Manager #1 - "Organisation X is trying to muscle in on something that we've always done.  That can't be right, it was always said that the key difference between Org X and us was that we did this thing and they didn't."

Manager #2 - "Yeah, someone ought to stop them doing that.  That's our remit."

I sat there, wondering at what point was best to interject.  After all, I was only an guest.  Finally I felt that I needed to speak.

Me - "So, are you saying that they're disrupting your business?  Trying to takeover your remit?"

Manager #1 - "Well, no...we stopped doing that thing some time ago."

Me - "I think that it's really important that you look at your business model here, after all, that's what defines what you do and how you do it.  E.g If you're a local village grocer's shop you probably shouldn't suddenly change to selling sporting goods and stop selling food.  If you've pulled the plug on something that you supply which they need, then you can't really blame them for filling that gap themselves."

There was a stunned silence as everyone looked from one to the other.  Did they understand me?  Were they going to kick me out?  I stared back at them.

Chair - "I think we'd better start doing that thing again"


I realised that I'd just stumbled on a practical example of what I call "The Market Gap Effect".  It's nothing particularly complicated really, it's just that if you're doing something well, and customers like what you do, then if you stop doing it, you're going to leave a gap in the market.  The effect of leaving this gap is that someone else will fill it with their offering and take a profit from doing it.  Not only that, but you alienate your customers because you've cut off something that they need.

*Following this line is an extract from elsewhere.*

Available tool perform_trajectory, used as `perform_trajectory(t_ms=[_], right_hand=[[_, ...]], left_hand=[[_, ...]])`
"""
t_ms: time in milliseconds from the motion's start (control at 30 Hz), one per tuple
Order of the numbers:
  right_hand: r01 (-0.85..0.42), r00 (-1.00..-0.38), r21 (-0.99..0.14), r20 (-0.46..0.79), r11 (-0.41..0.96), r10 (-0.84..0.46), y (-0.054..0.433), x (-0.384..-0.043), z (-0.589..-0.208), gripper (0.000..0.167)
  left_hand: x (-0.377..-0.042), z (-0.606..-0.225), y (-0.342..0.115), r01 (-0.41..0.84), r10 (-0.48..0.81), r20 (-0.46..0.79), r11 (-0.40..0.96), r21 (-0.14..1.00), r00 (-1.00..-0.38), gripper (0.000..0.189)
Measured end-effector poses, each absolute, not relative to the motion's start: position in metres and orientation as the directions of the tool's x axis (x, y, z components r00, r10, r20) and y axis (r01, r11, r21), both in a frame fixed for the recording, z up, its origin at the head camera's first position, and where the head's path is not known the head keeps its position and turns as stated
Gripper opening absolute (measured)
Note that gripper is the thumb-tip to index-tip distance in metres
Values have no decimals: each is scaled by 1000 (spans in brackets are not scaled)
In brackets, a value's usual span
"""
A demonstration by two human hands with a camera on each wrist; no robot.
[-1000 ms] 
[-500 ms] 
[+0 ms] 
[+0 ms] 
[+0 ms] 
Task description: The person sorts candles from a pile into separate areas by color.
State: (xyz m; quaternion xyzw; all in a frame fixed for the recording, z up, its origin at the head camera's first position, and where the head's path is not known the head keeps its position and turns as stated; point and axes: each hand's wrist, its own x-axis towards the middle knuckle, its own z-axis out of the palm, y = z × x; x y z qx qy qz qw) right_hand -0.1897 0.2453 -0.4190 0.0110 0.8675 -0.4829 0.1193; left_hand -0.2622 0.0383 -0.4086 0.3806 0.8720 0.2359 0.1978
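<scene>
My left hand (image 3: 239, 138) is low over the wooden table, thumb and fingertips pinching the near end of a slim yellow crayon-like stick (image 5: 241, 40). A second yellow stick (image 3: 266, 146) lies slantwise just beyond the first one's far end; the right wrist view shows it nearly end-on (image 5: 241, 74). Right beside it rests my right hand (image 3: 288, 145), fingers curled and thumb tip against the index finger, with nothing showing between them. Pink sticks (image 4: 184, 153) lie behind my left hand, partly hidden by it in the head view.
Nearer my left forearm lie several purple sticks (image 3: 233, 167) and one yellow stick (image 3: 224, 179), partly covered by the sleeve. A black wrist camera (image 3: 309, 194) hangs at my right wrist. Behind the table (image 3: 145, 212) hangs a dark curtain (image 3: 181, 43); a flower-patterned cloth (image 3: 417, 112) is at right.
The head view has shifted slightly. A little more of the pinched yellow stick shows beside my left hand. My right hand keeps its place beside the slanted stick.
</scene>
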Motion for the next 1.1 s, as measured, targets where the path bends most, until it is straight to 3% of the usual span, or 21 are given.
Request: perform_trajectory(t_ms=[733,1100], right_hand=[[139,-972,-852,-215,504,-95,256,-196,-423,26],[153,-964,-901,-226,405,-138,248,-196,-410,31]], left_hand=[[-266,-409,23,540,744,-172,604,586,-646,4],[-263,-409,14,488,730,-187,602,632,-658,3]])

Now you may ask why they'd stopped doing a key activity, one that people were happy with and needed them to do.  I'm not really 100% sure, but in my travels through business, I've often found that many organisations either don't plan their changes very well, or they just feel that a certain area of the market isn't where they "should" be operating.

In the case of business change, they know where they want to go, and they're so focussed on that, they forget some key things that they were doing well in the past and eventually the people doing those things forget to do them too.

Where there's a need and the organisation feels that it no longer wants to operate in that area, then that's a prime case for selling, outsourcing, sub-contracting or whatever you feel is most practical.  You can't really just stop doing it, because your business has value wherever it does something that someone else needs or is prepared to pay for.  By just stopping doing that thing, you're giving the value away to whoever spots that the need is there and is prepared to service it.

So, beware of "The Market Gap Effect" because those people who buy things from you will need to go elsewhere if you don't supply.  I'd be glad to hear your comments on if you've seen this happen in other organisations where you've been.  No names needed.